Electrospun Fibers as a Dressing Material for Drug and Biological Agent Delivery in Wound Healing Applications

Abstract

Wound healing is a complex tissue regeneration process that promotes the growth of new tissue to provide the body with the necessary barrier from the outside environment. In the class of non-healing wounds, diabetic wounds, and ulcers, dressing materials that are available clinically (e.g., gels and creams) have demonstrated only a slow improvement with current available technologies. Among all available current technologies, electrospun fibers exhibit several characteristics that may provide novel replacement dressing materials for the above-mentioned wounds. Therefore, in this review, we focus on recent achievements in electrospun drug-eluting fibers for wound healing applications. In particular, we review drug release, including small molecule drugs, proteins and peptides, and gene vectors from electrospun fibers with respect to wound healing. Furthermore, we provide an overview on multifunctional dressing materials based on electrospun fibers, including those that are capable of achieving wound debridement and wound healing simultaneously as well as multi-drugs loading/types suitable for various stages of the healing process. Our review provides important and sufficient information to inform the field in development of fiber-based dressing materials for clinical treatment of non-healing wounds.
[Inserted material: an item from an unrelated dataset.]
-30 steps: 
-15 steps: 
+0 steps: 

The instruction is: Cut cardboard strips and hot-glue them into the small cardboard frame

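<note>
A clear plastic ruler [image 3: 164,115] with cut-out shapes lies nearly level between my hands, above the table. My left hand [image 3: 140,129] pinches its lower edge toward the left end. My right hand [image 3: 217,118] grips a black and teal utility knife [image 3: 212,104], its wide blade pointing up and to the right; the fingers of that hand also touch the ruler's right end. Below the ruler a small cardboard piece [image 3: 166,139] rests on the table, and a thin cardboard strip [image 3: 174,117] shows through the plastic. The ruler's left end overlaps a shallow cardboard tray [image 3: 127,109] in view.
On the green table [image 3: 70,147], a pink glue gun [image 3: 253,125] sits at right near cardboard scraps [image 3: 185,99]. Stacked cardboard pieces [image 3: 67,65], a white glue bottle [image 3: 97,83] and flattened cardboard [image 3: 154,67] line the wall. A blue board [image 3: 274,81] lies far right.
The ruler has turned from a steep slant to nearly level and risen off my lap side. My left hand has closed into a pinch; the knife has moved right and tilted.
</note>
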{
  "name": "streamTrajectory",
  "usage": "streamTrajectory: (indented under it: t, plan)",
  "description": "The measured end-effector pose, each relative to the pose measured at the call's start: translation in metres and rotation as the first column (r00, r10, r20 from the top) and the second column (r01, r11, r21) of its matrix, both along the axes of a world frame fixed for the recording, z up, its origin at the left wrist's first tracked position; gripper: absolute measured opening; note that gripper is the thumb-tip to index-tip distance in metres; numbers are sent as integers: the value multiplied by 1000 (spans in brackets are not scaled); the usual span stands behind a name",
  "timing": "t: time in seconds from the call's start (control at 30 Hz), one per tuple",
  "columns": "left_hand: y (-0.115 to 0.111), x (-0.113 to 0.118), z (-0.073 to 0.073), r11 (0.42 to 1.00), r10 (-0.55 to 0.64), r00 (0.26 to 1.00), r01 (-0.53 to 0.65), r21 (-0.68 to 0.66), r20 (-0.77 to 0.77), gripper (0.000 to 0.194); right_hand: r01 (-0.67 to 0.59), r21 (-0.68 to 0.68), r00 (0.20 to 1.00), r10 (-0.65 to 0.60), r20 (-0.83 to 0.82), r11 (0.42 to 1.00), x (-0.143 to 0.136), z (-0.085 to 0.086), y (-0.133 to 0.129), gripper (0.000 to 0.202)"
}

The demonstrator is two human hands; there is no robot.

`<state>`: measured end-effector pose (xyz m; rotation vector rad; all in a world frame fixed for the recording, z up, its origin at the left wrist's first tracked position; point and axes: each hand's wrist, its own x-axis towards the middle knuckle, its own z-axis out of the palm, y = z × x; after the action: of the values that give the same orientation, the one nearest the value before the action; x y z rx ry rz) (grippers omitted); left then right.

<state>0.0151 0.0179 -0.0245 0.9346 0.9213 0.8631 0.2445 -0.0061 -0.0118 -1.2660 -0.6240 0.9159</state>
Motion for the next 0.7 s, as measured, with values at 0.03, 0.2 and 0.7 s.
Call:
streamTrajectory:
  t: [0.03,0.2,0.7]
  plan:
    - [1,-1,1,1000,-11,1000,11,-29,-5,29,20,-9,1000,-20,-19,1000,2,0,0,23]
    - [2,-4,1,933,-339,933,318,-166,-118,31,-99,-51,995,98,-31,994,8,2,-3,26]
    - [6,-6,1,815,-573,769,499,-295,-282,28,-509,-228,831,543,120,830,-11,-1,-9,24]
Keywords: composites; drug release; electrospun fibers; gene vectors; proteins and peptides; small molecule drugs.

Figure 1

Schematics of typical wound healing cycles and the corresponding cellular activities in each stage.

Figure 2

(a) PDGF-BB (1.5 μg) was passively absorbed by PCL and PCL/col/HA fibers at 4 °C for 24 h using a PBS bath (300 μL); (b) In vitro release profiles of PDGF-BB from fibers over 56 days; (c) Release of PDGF-BB promoted MSCs migration using a stringent migration assay (inset shows fluorescent image of the MSC migration) [113]. An asterisk denotes p < 0.01. Figures were obtained from an open access article distributed under the Creative Commons Attribution License.

Figure 3

(a) Wound healing of a diabetic mouse (DM) model for comparison of effects on delivery of EGF cDNA and VEGF cDNA after 6 days; (b) Percent wound closure after receiving gene therapy from the mouse model; (c) Histology of the wound tissues from the animal model where tissues receiving EGF and VEGF showed restoration of the tissue structure [135]. Figures were obtained from an open access article distributed under the Creative Commons Attribution License.

Figure 4

(a) Diabetic skin wound using a rat model for comparison of control and those subjected to delivery of pbFGF polyplexes from electrospun poly(ethylene imine)/PEG (2 kDa) core/shell fibers (Fa2: blank fibers and Fb2: fibers with pbFGF polyplexes in the core); (b) In vitro release profiles of pbFGF from electrospun poly(ethylene imine)/PEG core/shell fibers (Fb2: 2 kDa PEG and Fb4: 4 kDa PEG); (c) Percentage of wound area from the diabetic rat model [143]. Reprinted with permission from American Chemical Society. Copyright (2017) American Chemical Society.

Figure 5

(a) Amphotericin B release profiles from micelles of phenylboronic acid-functionalized polycarbonate/PEG (denotes as B) and urea-functionalized polycarbonate/PEG (denotes as U) in comparison of free drug and Fungizone^® using dialysis; (b) Comparison of zone inhibition from C. albicans growth after applying amphotericin B containing micelles [149]. “***” denotes p < 0.001 and “ns” denotes no significant difference. Figures were obtained from an open access article distributed under the Creative Commons Attribution License.

Figure 6

(a) SEM image of fiber structure from PLCL; (b) SEM image of fiber structure from PLCL/poloxamer (9/1 w/w); (c) SEM image of fiber structure from PLCL/poloxamer (3/1 w/w); (d) Water contact angle of PLCL/poloxamer fibers; (e) Stress strain curves of PLCL/poloxamer fibers; (f) Adipose-derived stem cell proliferation on PLCL/poloxamer fibers [150]. Figures were obtained from an open access article distributed under the Creative Commons Attribution License.